**WORK INSTRUCTION:** Please return every line in the following data that includes the string "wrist".

^^^^^^^^^^^^^^^^

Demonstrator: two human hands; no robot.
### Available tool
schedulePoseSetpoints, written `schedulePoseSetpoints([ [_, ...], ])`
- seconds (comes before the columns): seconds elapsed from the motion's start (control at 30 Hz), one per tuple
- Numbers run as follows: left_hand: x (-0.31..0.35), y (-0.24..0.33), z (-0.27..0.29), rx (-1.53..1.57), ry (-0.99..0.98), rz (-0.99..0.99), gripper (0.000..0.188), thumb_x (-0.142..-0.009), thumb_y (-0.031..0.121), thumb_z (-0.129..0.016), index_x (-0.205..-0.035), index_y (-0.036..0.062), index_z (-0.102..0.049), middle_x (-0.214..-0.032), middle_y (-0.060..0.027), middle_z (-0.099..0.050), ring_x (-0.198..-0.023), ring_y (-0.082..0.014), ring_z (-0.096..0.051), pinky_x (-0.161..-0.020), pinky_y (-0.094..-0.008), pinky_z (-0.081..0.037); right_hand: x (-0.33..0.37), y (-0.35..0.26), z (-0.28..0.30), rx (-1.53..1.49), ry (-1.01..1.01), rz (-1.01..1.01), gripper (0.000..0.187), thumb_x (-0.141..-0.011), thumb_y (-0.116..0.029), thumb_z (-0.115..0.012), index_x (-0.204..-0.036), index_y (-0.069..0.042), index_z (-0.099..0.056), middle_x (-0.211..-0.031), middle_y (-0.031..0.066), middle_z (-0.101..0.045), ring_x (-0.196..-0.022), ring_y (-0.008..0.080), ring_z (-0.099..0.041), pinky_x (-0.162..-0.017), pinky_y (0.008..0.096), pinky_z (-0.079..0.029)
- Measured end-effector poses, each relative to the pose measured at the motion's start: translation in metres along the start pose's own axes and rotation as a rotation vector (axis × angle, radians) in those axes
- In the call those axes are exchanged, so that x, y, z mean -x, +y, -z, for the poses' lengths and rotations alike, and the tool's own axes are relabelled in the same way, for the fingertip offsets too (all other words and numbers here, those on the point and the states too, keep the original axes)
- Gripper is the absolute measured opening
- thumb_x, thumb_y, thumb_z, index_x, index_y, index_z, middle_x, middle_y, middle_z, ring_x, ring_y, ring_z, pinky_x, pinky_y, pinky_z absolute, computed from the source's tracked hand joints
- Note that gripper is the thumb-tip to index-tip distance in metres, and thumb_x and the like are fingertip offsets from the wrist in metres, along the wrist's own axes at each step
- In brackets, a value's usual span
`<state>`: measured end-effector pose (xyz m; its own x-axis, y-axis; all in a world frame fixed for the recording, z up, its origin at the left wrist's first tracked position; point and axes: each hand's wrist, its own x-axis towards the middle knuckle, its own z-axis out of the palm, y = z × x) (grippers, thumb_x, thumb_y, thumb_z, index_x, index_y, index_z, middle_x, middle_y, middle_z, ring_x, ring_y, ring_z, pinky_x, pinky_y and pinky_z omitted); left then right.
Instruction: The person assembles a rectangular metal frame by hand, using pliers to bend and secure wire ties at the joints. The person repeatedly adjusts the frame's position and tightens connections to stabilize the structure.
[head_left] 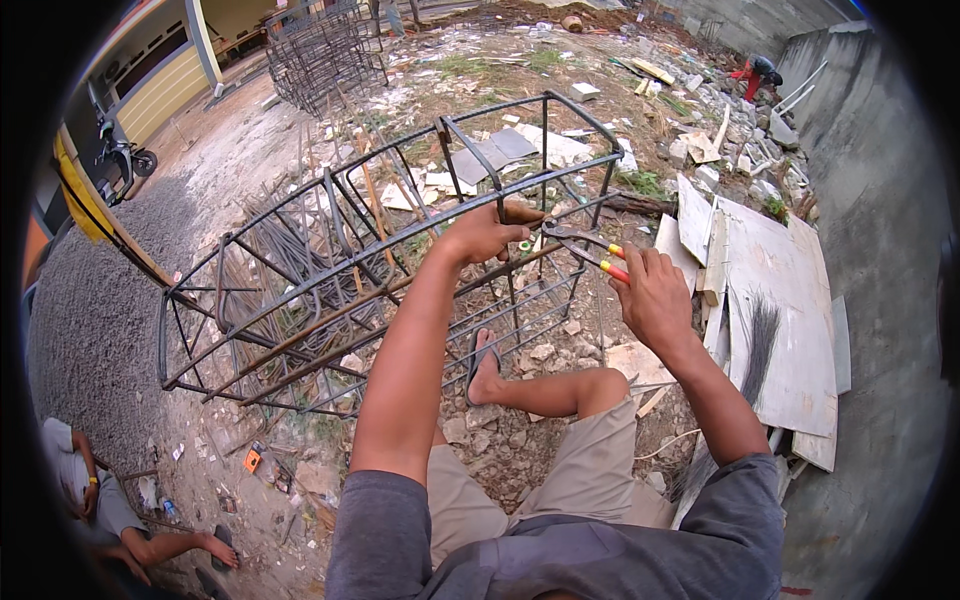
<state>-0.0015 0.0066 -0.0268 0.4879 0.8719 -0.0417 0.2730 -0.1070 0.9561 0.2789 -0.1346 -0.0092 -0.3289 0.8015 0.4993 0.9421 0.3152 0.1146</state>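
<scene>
A long cage of steel rebar (300, 290), made of straight bars with rectangular stirrups, stretches across in front of me. My left hand (483, 236) is closed on a bar near the cage's right end, fingers bent around it. My right hand (655, 302) grips tying pincers (590, 238) by their red and yellow handles. The pincers' jaws are at the bars, just right of my left fingertips. Any wire between the jaws is too small to make out. A bundle of thin dark tie wire (760, 340) lies on a pale board (790, 300) at my right.
A concrete wall (865, 180) runs along the right. Rubble and broken tiles (500, 150) cover the ground. More rebar cages (320, 60) stand at the back left, near a gravel pile (110, 290) and a motorbike (125, 165). Another person (95, 490) sits at lower left.
</scene>
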Motion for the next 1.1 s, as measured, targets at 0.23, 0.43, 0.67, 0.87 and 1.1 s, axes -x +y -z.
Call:
schedulePoseSetpoints([
  [0.23,-0.002,0.005,-0.004,0.054,-0.096,-0.046,0.039,-0.099,0.011,-0.070,-0.138,0.0111,-0.070,-0.122,-0.0027,-0.076,-0.073,-0.0068,-0.060,-0.059,-0.0267,-0.052,0.021,0.026,-0.065,-2.223,-1.096,-0.935,0.069,-0.107,-0.067,-0.037,-0.118,-0.002,-0.058,-0.072,0.0005,-0.053,-0.058,0.0130,-0.052,-0.048,0.0276,-0.043],
  [0.43,0.003,-0.001,0.003,-0.003,-0.025,0.026,0.039,-0.099,0.013,-0.070,-0.138,0.0143,-0.071,-0.122,-0.0020,-0.076,-0.079,-0.0080,-0.062,-0.058,-0.0279,-0.052,0.000,0.001,-0.017,-0.952,-0.798,-0.471,0.056,-0.098,-0.048,-0.073,-0.123,-0.001,-0.056,-0.076,0.0093,-0.061,-0.062,0.0175,-0.065,-0.052,0.0358,-0.051],
  [0.67,0.000,0.003,-0.003,-0.028,0.001,0.002,0.038,-0.097,0.013,-0.071,-0.135,0.0149,-0.073,-0.117,-0.0014,-0.078,-0.074,-0.0072,-0.061,-0.057,-0.0276,-0.050,0.019,-0.005,-0.045,-0.068,-0.001,-0.180,0.040,-0.094,-0.031,-0.076,-0.121,-0.007,-0.060,-0.100,0.0146,-0.063,-0.089,0.0374,-0.065,-0.075,0.0492,-0.051],
  [0.87,-0.001,0.004,-0.002,-0.040,0.055,0.020,0.036,-0.093,0.015,-0.075,-0.129,0.0160,-0.076,-0.110,-0.0025,-0.078,-0.083,-0.0122,-0.068,-0.069,-0.0314,-0.056,0.008,0.014,-0.068,-0.596,-0.483,-0.282,0.054,-0.102,-0.053,-0.063,-0.116,-0.001,-0.058,-0.071,0.0093,-0.058,-0.061,0.0259,-0.058,-0.058,0.0404,-0.049],
  [1.1,-0.024,0.014,-0.036,-0.138,0.088,-0.121,0.040,-0.089,0.013,-0.074,-0.129,0.0101,-0.075,-0.120,-0.0082,-0.078,-0.109,-0.0176,-0.072,-0.097,-0.0338,-0.055,0.028,0.057,-0.076,-1.858,-0.964,-0.488,0.058,-0.103,-0.049,-0.066,-0.128,0.003,-0.054,-0.068,0.0055,-0.061,-0.057,0.0170,-0.062,-0.051,0.0315,-0.049],
])
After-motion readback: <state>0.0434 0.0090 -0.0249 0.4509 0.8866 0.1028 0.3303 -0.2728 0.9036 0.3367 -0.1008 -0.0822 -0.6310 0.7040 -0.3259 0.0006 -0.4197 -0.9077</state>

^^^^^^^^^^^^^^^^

**RESPONSE TO THE EXERCISE:**
- Note that gripper is the thumb-tip to index-tip distance in metres, and thumb_x and the like are fingertip offsets from the wrist in metres, along the wrist's own axes at each step
`<state>`: measured end-effector pose (xyz m; its own x-axis, y-axis; all in a world frame fixed for the recording, z up, its origin at the left wrist's first tracked position; point and axes: each hand's wrist, its own x-axis towards the middle knuckle, its own z-axis out of the palm, y = z × x) (grippers, thumb_x, thumb_y, thumb_z, index_x, index_y, index_z, middle_x, middle_y, middle_z, ring_x, ring_y, ring_z, pinky_x, pinky_y and pinky_z omitted); left then right.

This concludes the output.